Ghoneim and his colleagues refer to this extinct branch of the Nile River as Ahramat, which means pyramids in Arabic.
The ancient waterway would have been about 0.5 km wide (about a third of a mile) and had a depth of at least 25 meters (82 feet) – similar to the contemporary Nile, Ghoneim said.
“The large size and extent of the Ahramat Branch and its proximity to the 31 pyramids in the study area strongly suggest a functional waterway of great importance,” Ghoneim said.
She said the river would have played a key role in the transportation by ancient Egyptians of the enormous amount of building materials and workers needed to build the pyramids.
“Furthermore, our research shows that many of the pyramids in the study area have (a) causeway, a ceremonial elevated walkway, that runs perpendicular to the course of the Ahramat arm and ends directly at the river bank.”
Hidden traces of a lost waterway
Traces of the river are not visible in aerial photos or optical satellite images, Ghoneim said. In fact, she just detected something unexpected while studying satellite radar data from a wider area in search of ancient rivers and lakes that could reveal a new source of groundwater.
“I’m a geomorphologist, a paleohydrologist who studies landforms. I have that kind of trained eye,” she said.
“When working with this data, I noticed a very obvious arm or river bank of sorts, and it didn’t make sense because it’s so far from the Nile,” he added.

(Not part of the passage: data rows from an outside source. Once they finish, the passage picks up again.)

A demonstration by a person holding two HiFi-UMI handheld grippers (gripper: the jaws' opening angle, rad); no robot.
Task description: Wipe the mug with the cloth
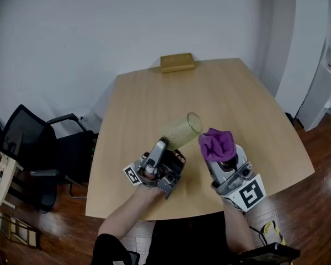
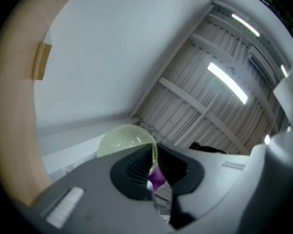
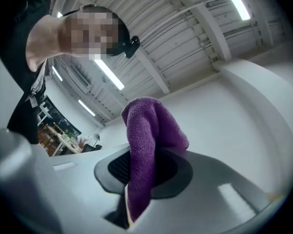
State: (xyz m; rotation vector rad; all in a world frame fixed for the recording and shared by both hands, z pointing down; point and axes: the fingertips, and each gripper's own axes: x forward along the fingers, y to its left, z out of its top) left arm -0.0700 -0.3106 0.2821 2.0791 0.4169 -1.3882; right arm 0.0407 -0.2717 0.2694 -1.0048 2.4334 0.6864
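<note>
Wiping well means pressing the bunched purple cloth (image 1: 217,143), clamped in the right gripper (image 1: 221,158), firmly onto the translucent pale-green mug (image 1: 182,129); the left gripper (image 1: 166,147) grasps it, tilted, mid-frame above the wooden table (image 1: 209,87); only the head view shows cloth just beside mug; each gripper view confirms its own clamp.

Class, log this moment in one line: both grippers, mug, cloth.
left gripper: shut on mug | right gripper: shut on cloth | mug: tilted above table | cloth: beside mug, contact unclear
</note>
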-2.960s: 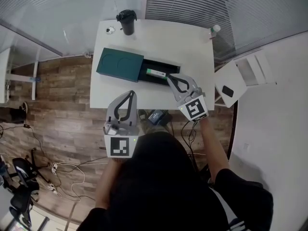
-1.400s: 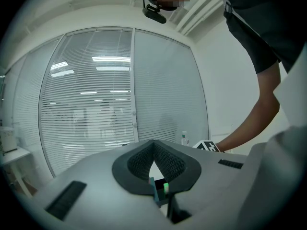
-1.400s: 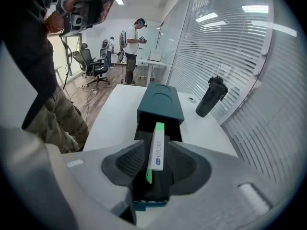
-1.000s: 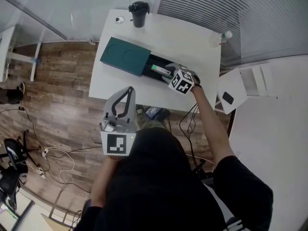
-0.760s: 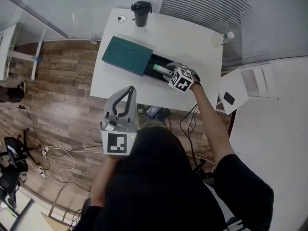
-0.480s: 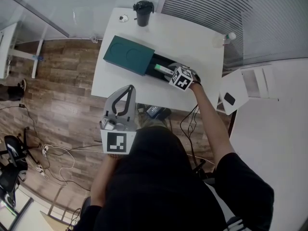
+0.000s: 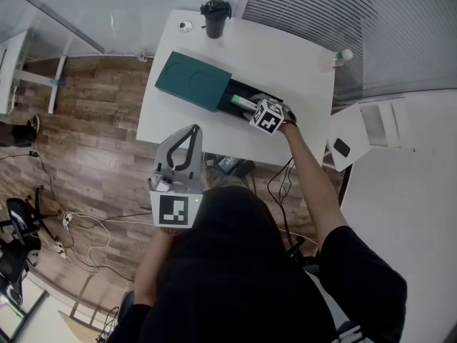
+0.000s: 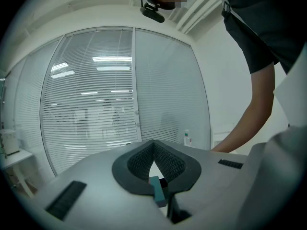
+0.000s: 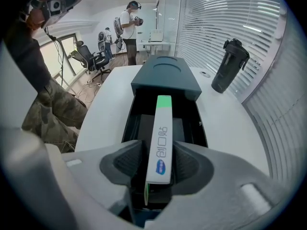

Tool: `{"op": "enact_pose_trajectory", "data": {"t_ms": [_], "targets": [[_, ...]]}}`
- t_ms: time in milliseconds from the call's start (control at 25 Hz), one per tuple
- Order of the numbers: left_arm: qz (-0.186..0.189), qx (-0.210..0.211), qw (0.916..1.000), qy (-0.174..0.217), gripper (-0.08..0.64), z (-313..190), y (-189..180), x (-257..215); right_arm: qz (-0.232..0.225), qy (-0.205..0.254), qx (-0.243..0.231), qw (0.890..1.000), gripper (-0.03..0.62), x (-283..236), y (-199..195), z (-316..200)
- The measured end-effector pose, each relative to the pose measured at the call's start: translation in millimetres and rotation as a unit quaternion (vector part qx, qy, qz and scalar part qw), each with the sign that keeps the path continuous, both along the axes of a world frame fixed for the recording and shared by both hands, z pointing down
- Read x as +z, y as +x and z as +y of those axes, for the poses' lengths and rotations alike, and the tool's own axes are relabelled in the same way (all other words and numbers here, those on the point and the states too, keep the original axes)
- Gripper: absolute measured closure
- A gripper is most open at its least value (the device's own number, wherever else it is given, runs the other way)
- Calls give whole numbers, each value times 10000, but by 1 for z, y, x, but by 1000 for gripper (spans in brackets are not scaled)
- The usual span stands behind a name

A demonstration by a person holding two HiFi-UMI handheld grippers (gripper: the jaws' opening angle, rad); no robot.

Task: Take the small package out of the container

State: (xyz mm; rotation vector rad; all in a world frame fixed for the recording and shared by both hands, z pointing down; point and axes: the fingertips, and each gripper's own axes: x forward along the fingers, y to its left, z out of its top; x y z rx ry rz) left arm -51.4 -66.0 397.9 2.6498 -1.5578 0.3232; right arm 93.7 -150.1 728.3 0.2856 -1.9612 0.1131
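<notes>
A teal slide-out box lies on the white table, its black drawer pulled out to the right. In the drawer a small white package with a green end stands on edge. My right gripper reaches into the drawer from the near side. In the right gripper view its pads press both sides of the package, so the right gripper is shut on it above the drawer floor. My left gripper hangs off the table's near edge over the floor, shut and holding nothing.
A black lidded cup stands at the table's far edge, with a small round thing to its left. A small white bottle is at the far right corner. A white side table stands to the right. Cables lie on the wooden floor.
Three seconds ago my right gripper was open at the drawer's near side; since then it went in and closed round the package. Over the last second it has barely moved. The left gripper stays put.
</notes>
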Motion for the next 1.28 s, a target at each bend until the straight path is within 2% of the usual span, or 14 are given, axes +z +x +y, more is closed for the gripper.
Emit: {"op": "enact_pose_trajectory", "data": {"t_ms": [240, 360, 560, 840, 1200, 1280], "targets": [[-127, 73, 9997, 209, 561, 1, 2, -3, 44, -49, 76, 9999, 410, 7, 1, 0], [-63, -9, 9999, 82, 561, 1, 1, 1, 62, -61, 98, 9999, 410, 10, 2, -1], [-90, 10, 9999, 119, 561, 2, 2, 2, -23, -110, 191, 9998, 410, 12, -1, 1], [-80, -41, 9999, 71, 561, 1, 1, 3, -77, 65, 389, 9992, 411, 16, -2, -9], [-122, -56, 9998, 168, 561, 0, -3, 2, -103, -105, 542, 9984, 414, 19, -2, -10], [-80, -91, 9999, 68, 561, 1, -4, 5, -100, -150, 583, 9981, 416, 21, -1, -10]]}}
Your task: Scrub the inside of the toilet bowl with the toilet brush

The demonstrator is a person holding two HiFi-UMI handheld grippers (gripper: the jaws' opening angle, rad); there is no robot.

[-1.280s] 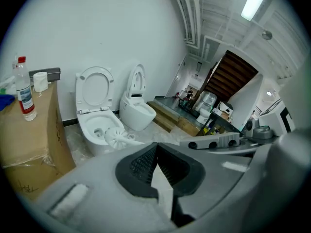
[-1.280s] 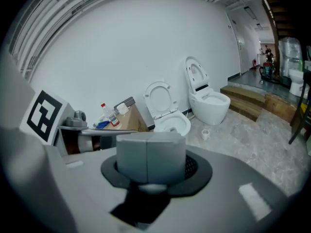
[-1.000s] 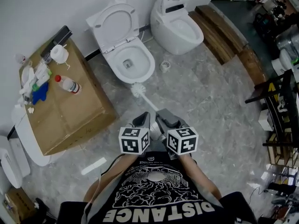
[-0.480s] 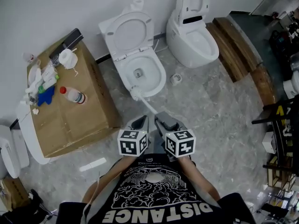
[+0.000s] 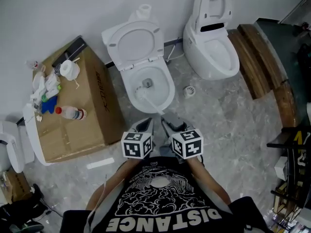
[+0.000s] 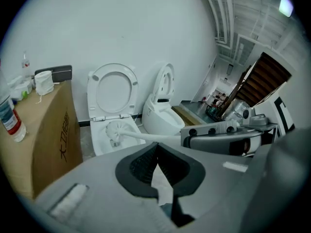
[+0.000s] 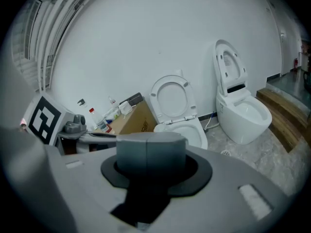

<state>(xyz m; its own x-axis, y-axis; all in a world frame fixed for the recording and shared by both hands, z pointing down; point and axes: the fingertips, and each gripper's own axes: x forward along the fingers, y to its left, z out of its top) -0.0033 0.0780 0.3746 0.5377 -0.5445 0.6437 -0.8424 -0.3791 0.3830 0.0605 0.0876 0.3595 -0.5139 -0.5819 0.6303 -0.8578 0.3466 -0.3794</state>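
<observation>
The white toilet (image 5: 169,88) stands with lid and seat up against the back wall. The white toilet brush (image 5: 141,94) has its head inside the bowl at the near left, and its handle slants back to my right gripper (image 5: 170,121), which is shut on it. My left gripper (image 5: 147,123) is beside it, shut and holding nothing. In the left gripper view the brush (image 6: 115,130) reaches from the right gripper (image 6: 188,140) over the bowl, beyond the shut left gripper (image 6: 156,147). In the right gripper view the right gripper (image 7: 150,141) hides the handle, and the toilet (image 7: 187,130) lies ahead.
A second white toilet (image 5: 214,47) stands to the right, with a wooden step (image 5: 262,67) beyond it. A cardboard box (image 5: 73,125) left of the bowl carries a bottle (image 5: 70,113) and several cleaning items. A small round white object (image 5: 188,91) lies on the floor between the toilets.
The brush head has moved from the floor in front of the toilet, over the rim and into the bowl. Both grippers have come closer to the toilet.
</observation>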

Born and raised in Egypt, Ghoneim was familiar with the cluster of pyramids in this area and always wondered why they were built there. She asked the National Science Foundation for further investigation, and geophysical data obtained at ground level using ground-penetrating radar and electromagnetic tomography confirmed that it was an ancient branch of the Nile. Two long earth cores that the team extracted using drilling equipment revealed sandy sediments consistent with a river channel at a depth of about 25 meters (82 feet).
It is possible that “countless” temples are still buried beneath agricultural fields and desert sands along the bank of the Ahramat Branch river, according to the study.
It is still unclear why this branch of the river dried up or disappeared. Most likely, a period of drought and desertification swept sand into the region, silting up the river, Ghoneim said.
The study demonstrated that when the pyramids were built, the geography and riverscapes of the Nile differed significantly from today, said Nick Marriner, a geographer at the French National Center for Scientific Research in Paris. He was not involved in the study, but conducted research into the river history of Giza.
“The study completes an important part of the past landscape puzzle,” Marriner said. “By putting these pieces together, we can get a clearer picture of what the Nile floodplain was like at the time of the pyramid builders and how the ancient Egyptians took advantage of their environments to transport building materials for their monumental construction ventures.”